=== Input ===

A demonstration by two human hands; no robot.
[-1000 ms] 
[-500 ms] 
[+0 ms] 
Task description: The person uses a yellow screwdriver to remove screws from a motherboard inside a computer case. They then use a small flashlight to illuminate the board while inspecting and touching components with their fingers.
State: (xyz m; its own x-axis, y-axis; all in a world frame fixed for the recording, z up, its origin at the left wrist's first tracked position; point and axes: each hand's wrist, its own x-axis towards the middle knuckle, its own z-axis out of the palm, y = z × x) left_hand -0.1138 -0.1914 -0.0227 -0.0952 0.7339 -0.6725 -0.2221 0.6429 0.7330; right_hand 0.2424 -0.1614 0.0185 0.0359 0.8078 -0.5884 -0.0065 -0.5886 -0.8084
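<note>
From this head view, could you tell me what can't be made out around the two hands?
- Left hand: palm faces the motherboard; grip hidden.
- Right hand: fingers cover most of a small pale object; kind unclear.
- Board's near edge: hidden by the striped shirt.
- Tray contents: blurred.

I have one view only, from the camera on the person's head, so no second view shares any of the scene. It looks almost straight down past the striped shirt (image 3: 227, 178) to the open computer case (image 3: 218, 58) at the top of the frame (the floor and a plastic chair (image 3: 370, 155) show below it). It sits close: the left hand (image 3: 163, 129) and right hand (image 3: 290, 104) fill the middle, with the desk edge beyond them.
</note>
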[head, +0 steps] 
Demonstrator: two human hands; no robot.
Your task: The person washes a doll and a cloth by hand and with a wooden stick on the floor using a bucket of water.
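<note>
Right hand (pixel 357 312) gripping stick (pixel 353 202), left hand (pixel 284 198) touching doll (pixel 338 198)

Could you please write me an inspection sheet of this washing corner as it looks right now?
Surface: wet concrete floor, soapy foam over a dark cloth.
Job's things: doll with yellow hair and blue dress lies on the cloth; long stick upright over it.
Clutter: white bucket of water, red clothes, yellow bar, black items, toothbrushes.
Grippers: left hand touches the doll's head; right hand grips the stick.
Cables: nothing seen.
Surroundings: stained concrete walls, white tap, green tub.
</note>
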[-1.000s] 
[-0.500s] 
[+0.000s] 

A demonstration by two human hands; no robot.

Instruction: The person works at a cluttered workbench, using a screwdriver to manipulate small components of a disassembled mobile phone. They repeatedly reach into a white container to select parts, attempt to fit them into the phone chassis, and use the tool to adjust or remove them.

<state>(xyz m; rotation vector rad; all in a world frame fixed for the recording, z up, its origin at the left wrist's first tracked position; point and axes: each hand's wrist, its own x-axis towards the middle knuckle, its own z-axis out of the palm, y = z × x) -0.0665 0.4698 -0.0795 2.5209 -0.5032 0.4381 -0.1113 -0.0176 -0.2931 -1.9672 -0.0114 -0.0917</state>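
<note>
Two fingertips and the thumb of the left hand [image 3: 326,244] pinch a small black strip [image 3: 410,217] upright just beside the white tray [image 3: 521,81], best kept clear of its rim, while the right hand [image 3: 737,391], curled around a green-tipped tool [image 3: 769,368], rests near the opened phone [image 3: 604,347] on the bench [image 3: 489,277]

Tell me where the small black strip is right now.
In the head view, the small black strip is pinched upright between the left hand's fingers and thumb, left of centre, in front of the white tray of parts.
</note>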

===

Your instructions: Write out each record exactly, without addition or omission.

Written response:
A demonstration by two human hands; no robot.
[-1000 ms] 
[-500 ms] 
[+0 ms] 
Task description: The person uses a yellow screwdriver to remove screws from a motherboard inside a computer case. They then use a small flashlight to illuminate the board while inspecting and touching components with their fingers.
State: (xyz m; its own x-axis, y-axis; all in a world frame fixed for the recording, z up, its origin at the left wrist's first tracked position; point and axes: each hand's wrist, its own x-axis towards the middle knuckle, its own z-axis out of the palm, y = z × x) left_hand -0.1138 -0.1914 -0.0227 -0.0952 0.7339 -0.6725 -0.2221 0.6429 0.7330; right_hand 0.2424 -0.1614 0.0185 0.0359 0.8078 -0.5884 -0.0065 -0.5886 -0.8084
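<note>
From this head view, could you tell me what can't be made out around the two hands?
- Left hand: palm faces the motherboard; grip hidden.
- Right hand: fingers cover most of a small pale object; kind unclear.
- Board's near edge: hidden by the striped shirt.
- Tray contents: blurred.

I have one view only, from the camera on the person's head, so no second view shares any of the scene. It looks almost straight down past the striped shirt (image 3: 227, 178) to the open computer case (image 3: 218, 58) at the top of the frame (the floor and a plastic chair (image 3: 370, 155) show below it). It sits close: the left hand (image 3: 163, 129) and right hand (image 3: 290, 104) fill the middle, with the desk edge beyond them.
</note>
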[head, +0 steps] 
Demonstrator: two human hands; no robot.
Your task: The person washes a doll and a cloth by hand and with a wooden stick on the floor using a bucket of water.
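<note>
Right hand (pixel 357 312) gripping stick (pixel 353 202), left hand (pixel 284 198) touching doll (pixel 338 198)

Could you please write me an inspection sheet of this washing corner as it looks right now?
Surface: wet concrete floor, soapy foam over a dark cloth.
Job's things: doll with yellow hair and blue dress lies on the cloth; long stick upright over it.
Clutter: white bucket of water, red clothes, yellow bar, black items, toothbrushes.
Grippers: left hand touches the doll's head; right hand grips the stick.
Cables: nothing seen.
Surroundings: stained concrete walls, white tap, green tub.
</note>
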[-1.000s] 
[-0.500s] 
[+0.000s] 

A demonstration by two human hands; no robot.

Instruction: The person works at a cluttered workbench, using a screwdriver to manipulate small components of a disassembled mobile phone. They repeatedly reach into a white container to select parts, attempt to fit them into the phone chassis, and use the tool to adjust or remove them.

<state>(xyz m; rotation vector rad; all in a world frame fixed for the recording, z up, its origin at the left wrist's first tracked position; point and axes: each hand's wrist, its own x-axis towards the middle knuckle, its own z-axis out of the palm, y = z × x) -0.0665 0.4698 -0.0795 2.5209 -0.5032 0.4381 -0.1113 -0.0176 -0.2931 -1.9672 -0.0114 -0.0917</state>
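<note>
Two fingertips and the thumb of the left hand [image 3: 326,244] pinch a small black strip [image 3: 410,217] upright just beside the white tray [image 3: 521,81], best kept clear of its rim, while the right hand [image 3: 737,391], curled around a green-tipped tool [image 3: 769,368], rests near the opened phone [image 3: 604,347] on the bench [image 3: 489,277]

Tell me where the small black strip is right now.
In the head view, the small black strip is pinched upright between the left hand's fingers and thumb, left of centre, in front of the white tray of parts.
</note>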

No more output is expected.